Problem statement: Would you repeat the listing below verbatim and drop the images?

Provided material:
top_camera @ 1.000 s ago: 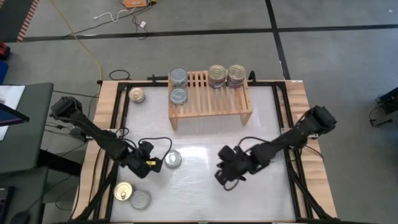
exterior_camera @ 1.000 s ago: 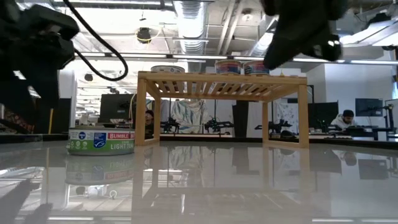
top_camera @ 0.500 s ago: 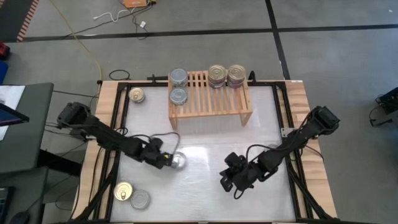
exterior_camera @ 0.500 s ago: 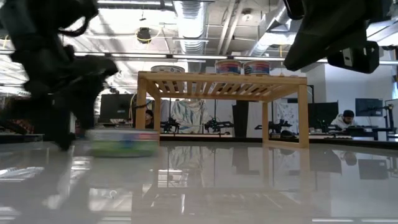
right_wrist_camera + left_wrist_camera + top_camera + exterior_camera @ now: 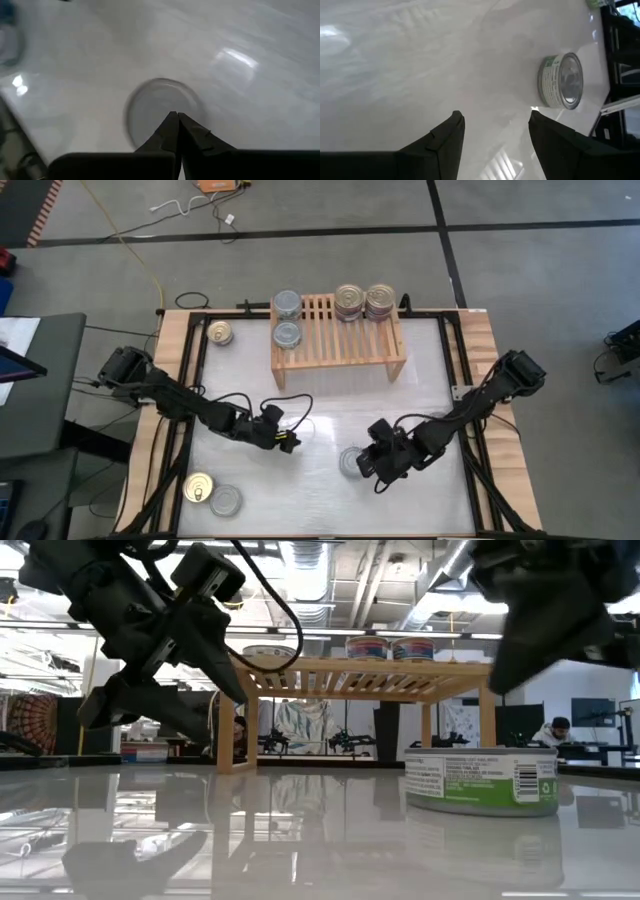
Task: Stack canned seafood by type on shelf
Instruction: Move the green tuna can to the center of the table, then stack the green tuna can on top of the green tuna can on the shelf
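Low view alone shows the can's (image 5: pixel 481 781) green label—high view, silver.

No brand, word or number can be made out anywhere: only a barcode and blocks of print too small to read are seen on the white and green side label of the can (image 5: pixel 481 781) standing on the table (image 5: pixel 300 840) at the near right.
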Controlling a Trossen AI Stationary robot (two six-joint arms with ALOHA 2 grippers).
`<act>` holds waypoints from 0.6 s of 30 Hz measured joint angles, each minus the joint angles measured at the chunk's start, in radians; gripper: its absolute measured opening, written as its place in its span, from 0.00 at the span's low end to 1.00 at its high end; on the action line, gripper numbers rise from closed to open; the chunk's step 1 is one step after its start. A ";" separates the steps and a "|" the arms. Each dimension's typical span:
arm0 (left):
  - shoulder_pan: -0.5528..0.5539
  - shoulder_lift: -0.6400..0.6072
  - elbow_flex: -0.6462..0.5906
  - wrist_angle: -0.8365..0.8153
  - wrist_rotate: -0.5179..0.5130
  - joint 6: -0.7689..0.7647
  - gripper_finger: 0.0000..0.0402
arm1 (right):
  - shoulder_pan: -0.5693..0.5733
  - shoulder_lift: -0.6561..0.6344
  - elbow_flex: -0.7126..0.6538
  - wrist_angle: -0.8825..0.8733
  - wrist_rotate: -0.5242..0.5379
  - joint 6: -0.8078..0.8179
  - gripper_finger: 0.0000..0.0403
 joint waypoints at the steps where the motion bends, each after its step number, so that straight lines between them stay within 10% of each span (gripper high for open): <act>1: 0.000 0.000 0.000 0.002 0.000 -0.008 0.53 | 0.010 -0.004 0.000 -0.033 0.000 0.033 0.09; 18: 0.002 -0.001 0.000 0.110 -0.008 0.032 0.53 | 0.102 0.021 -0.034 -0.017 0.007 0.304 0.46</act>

Your solution:
top_camera @ 1.000 s ago: 
exterior_camera @ 1.000 s ago: 
top_camera @ 0.500 s ago: 
exterior_camera @ 0.500 s ago: 
right_wrist_camera + left_wrist_camera + top_camera + exterior_camera @ now: 
Task: Stack canned seafood by type on shelf
Instruction: Move the green tuna can to the center of the table, then stack the green tuna can on top of the green tuna can on the shelf
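Low view alone shows the can's (image 5: pixel 481 781) green label—high view, silver.

No brand, word or number can be made out anywhere: only a barcode and blocks of print too small to read are seen on the white and green side label of the can (image 5: pixel 481 781) standing on the table (image 5: pixel 300 840) at the near right.
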Controlling a Trossen AI Stationary robot (two six-joint arms with ALOHA 2 grippers).
`<act>` holds waypoints from 0.6 s of 30 Hz measured joint angles, each minus the joint angles measured at the chunk's start, in radians; gripper: its absolute measured opening, written as its place in its span, from 0.00 at the span's low end to 1.00 at its high end; on the action line, gripper numbers rise from closed to open; the chunk's step 1 is one step after its start. A ";" separates the steps and a "|" the arms. Each dimension's typical span:
arm0 (left):
  - shoulder_pan: -0.5528..0.5539
  - shoulder_lift: -0.6400..0.6072
  - elbow_flex: -0.6462..0.5906
  - wrist_angle: -0.8365..0.8153
  - wrist_rotate: -0.5179..0.5130
  - joint 6: -0.7689..0.7647
  - gripper_finger: 0.0000..0.0402
arm1 (right):
  - shoulder_pan: -0.5693..0.5733
  - shoulder_lift: -0.6561..0.6344
  - elbow_flex: -0.7126..0.6538
  - wrist_angle: -0.8825..0.8733
  - wrist_rotate: -0.5242..0.5379
  - joint 6: -0.8078..0.8179
  - gripper_finger: 0.0000..0.0403
 joint waypoints at the steps where the motion bends, each after its step number, so that straight lines between them stay within 10% of each span (gripper high for open): <act>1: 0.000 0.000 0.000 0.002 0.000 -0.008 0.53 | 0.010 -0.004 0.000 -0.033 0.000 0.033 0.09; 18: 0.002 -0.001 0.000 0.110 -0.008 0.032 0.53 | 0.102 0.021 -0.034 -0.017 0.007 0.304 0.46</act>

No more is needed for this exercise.